Stored data:
====================
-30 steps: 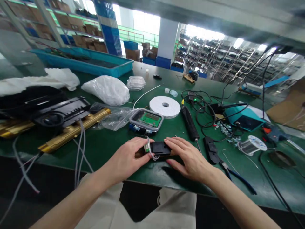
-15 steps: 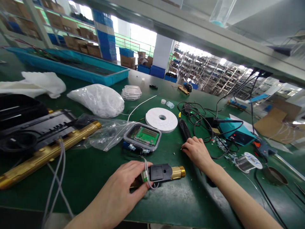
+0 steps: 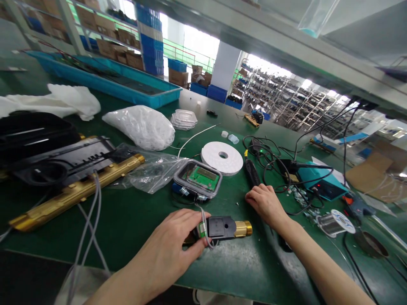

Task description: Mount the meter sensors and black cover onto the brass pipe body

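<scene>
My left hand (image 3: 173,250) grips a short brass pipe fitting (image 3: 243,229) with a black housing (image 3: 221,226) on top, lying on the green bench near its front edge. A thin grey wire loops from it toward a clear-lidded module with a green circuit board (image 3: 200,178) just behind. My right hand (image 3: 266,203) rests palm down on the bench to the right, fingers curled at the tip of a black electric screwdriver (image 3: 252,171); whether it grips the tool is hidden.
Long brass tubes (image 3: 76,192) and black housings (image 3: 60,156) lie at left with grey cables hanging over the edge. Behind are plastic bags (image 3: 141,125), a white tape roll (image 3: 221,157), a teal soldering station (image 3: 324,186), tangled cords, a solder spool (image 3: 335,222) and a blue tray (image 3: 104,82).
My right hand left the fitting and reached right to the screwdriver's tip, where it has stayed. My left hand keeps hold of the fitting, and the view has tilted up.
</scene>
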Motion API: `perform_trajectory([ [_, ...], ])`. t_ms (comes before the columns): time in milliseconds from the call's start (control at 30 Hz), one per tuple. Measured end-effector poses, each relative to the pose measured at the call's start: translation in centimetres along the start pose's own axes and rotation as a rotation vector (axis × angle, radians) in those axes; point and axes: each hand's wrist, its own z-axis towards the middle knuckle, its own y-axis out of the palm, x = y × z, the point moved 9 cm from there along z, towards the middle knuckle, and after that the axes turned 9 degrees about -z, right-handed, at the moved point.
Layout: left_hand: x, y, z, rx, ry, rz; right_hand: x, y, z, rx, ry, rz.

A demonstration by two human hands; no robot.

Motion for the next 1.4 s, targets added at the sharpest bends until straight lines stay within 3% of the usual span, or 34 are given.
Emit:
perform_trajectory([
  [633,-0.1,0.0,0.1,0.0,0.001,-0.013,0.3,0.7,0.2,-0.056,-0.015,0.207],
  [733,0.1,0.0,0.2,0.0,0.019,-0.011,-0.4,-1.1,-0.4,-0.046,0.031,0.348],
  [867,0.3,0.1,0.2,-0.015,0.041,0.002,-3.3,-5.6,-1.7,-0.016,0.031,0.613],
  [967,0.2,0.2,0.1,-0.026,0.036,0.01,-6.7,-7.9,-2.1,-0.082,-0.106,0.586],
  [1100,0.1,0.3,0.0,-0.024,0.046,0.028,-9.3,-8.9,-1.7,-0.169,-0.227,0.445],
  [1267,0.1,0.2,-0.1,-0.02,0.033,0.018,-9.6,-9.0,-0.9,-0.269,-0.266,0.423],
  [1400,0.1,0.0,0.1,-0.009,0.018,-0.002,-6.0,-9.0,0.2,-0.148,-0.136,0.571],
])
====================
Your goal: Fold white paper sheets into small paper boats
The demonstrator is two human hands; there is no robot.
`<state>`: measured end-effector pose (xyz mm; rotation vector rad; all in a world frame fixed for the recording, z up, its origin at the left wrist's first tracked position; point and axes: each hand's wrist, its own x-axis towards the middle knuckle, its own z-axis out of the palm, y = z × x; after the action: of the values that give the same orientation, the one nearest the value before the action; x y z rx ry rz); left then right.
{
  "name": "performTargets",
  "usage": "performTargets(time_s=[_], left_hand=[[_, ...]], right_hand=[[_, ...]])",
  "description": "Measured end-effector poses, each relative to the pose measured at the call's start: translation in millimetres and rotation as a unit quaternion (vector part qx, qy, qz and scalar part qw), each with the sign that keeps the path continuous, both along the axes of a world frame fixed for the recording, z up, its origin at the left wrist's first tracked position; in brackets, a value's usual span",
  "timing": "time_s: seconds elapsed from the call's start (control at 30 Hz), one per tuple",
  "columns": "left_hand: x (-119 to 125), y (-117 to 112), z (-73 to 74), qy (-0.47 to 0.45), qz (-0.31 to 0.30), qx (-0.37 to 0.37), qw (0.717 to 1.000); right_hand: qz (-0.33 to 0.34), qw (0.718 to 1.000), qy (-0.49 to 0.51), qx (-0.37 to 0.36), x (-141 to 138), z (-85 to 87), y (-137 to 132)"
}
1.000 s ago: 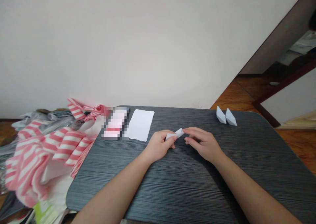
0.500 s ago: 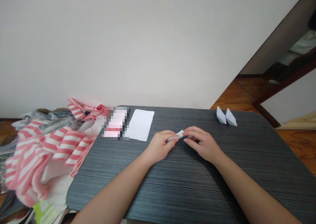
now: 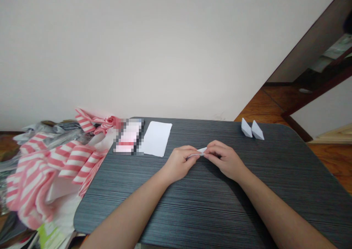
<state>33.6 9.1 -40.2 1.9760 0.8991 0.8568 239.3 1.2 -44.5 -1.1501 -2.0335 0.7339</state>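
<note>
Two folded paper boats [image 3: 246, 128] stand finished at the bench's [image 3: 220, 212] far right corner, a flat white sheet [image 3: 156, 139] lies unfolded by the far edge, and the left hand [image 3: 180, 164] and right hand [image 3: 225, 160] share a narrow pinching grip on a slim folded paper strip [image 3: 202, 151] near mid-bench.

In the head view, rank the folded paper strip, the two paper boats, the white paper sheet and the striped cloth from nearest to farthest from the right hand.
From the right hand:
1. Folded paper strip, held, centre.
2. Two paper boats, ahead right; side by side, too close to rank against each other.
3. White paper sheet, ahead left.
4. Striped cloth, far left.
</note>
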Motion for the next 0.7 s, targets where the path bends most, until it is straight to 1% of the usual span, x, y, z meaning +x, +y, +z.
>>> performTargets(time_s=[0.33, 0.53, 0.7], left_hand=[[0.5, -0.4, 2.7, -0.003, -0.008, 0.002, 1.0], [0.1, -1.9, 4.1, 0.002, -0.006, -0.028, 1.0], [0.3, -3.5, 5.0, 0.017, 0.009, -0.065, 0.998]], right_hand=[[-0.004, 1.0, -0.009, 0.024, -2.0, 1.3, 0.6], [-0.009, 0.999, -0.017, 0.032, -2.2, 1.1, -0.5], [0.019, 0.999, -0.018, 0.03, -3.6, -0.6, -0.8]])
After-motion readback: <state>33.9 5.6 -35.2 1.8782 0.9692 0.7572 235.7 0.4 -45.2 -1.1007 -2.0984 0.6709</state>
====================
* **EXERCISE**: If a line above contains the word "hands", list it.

* **REPLY TO THE TASK**:
A demonstration by two human hands; no robot.
The demonstrator is two human hands; there is no robot.

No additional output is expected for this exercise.